Comparer ces anciens plans aux documents contemporains offre de précieuses clés. On mesure l’urbanisation, la reconquête forestière des terres agricoles, ou la disparition de hameaux entiers. À Coise-Saint-Jean-Pied-Gauthier, certains quartiers aujourd’hui boisés apparaissaient en “champs” sur les cadastres du XIXe siècle : la forêt qu’on arpente est, pour partie, une jeune revenante. D’après la base Mérimée, la Savoie a perdu environ 30 % de ses terres cultivées entre 1880 et 1980, au profit du reboisement naturel ou de l’habitat.

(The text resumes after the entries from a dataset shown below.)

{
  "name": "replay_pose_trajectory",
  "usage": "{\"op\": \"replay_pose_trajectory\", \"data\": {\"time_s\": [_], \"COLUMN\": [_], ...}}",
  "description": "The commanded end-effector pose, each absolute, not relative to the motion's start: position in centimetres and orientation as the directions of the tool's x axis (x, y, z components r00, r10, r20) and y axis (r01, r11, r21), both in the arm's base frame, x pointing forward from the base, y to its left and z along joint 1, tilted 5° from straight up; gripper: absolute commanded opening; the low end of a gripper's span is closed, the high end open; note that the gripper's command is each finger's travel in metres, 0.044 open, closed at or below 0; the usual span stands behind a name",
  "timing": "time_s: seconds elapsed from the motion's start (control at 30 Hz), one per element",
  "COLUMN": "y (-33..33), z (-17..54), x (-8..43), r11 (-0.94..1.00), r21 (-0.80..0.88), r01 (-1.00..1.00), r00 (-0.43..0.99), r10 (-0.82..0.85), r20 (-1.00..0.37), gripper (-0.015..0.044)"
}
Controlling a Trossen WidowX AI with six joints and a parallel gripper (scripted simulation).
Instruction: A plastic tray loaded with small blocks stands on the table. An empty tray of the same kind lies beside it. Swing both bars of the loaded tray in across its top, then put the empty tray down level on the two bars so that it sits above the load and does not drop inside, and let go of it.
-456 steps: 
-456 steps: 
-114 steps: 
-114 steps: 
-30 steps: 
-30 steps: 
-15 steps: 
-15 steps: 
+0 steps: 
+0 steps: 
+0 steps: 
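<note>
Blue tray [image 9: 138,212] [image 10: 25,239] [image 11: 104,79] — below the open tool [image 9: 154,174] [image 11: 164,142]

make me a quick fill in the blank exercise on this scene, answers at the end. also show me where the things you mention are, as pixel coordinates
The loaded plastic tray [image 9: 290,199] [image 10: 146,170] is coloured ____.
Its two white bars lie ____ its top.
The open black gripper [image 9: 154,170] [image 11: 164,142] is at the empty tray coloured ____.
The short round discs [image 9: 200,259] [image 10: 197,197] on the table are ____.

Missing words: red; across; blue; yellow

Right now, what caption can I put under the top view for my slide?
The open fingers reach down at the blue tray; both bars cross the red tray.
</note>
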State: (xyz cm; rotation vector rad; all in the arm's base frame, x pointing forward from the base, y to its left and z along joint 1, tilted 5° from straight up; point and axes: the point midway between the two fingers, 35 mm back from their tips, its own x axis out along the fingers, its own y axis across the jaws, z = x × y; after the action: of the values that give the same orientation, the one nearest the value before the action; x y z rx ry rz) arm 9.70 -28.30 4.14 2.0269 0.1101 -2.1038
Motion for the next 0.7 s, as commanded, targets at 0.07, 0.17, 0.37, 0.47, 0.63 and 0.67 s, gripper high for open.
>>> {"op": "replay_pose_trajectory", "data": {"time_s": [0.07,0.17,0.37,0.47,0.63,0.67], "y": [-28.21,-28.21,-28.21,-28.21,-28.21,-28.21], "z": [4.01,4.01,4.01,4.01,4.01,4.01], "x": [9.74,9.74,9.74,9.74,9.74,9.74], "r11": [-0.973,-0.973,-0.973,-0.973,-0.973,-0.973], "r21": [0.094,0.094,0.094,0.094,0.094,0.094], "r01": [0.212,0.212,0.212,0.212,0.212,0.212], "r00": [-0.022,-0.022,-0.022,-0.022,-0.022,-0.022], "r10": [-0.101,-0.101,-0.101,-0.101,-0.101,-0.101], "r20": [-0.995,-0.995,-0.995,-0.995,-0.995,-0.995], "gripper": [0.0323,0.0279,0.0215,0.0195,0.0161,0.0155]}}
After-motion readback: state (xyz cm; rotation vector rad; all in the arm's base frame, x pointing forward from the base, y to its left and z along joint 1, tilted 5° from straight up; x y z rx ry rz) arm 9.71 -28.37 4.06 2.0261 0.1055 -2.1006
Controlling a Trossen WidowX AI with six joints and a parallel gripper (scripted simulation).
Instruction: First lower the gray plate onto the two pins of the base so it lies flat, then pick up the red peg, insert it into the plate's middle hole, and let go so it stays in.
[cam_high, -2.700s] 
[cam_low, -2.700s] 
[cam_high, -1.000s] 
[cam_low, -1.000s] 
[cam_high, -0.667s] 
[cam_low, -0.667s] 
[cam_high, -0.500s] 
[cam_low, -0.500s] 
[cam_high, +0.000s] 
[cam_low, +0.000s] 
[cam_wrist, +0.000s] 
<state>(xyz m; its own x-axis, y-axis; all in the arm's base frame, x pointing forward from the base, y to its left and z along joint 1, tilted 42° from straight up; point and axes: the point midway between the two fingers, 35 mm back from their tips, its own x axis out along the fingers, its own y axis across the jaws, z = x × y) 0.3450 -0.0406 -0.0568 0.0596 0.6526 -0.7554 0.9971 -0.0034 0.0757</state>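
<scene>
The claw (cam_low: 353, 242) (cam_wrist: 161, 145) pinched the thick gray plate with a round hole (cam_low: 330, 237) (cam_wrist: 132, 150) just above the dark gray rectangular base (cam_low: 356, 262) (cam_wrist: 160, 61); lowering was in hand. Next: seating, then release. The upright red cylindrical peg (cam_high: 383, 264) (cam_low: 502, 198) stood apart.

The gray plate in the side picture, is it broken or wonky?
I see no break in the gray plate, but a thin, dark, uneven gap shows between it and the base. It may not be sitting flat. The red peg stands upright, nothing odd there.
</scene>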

Délibérations communales et associations : la voix des habitants
Les débats des conseils municipaux ou des associations locales sont une autre facette de l’archive “territoriale”. On y lit, noir sur blanc, ce qui faisait débat, ce qui soulevait l’espoir, ce qui préoccupait : construction d’écoles, installation de fontaines, élargissement d’un chemin, enjeu de l’eau potable ou du ramassage scolaire.
- En 1905, la délibération du conseil de Coise-Saint-Jean proteste contre la fermeture d’un moulin vital à la commune.
- En 1976, le projet ambitieux d’une salle des fêtes fédère tout le village autour de la levée de fonds communautaire.
À travers ces “minutes”, se tisse la chronique sensible d’un quotidien, faite d’arbitrages, de solidarités mais aussi de crispations — souvent révolues, parfois revenues sous d’autres formes.